EXERCISE BRIEF.
Give back the data below exactly, with every line kept the same.

DATASET EXCERPT.

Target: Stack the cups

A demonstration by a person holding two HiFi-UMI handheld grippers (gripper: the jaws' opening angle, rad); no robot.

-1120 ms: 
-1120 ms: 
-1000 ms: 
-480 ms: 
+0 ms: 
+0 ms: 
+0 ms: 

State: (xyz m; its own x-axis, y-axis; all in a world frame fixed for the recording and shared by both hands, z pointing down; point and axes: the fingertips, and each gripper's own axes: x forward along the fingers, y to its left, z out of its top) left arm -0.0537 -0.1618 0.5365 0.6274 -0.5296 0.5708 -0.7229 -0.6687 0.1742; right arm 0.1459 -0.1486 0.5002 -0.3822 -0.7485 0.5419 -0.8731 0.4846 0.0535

COMPLETED TASK.
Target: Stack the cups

A demonstration by a person holding two HiFi-UMI handheld grippers (gripper: the jaws' opening angle, rad); no robot.

-1120 ms: 
-1120 ms: 
-1000 ms: 
-480 ms: 
+0 ms: 
+0 ms: 
+0 ms: 

State: (xyz m; its own x-axis, y-axis; all in a world frame fixed for the recording and shared by both hands, z pointing down; point and axes: the fingertips, and each gripper's own axes: x forward along the fingers, y to its left, z out of its top) left arm -0.0537 -0.1618 0.5365 0.6274 -0.5296 0.5708 -0.7229 -0.6687 0.1742; right arm 0.1459 -0.1486 0.5002 -0.3822 -0.7485 0.5419 -0.8731 0.4846 0.0535

The work on this exercise is now complete.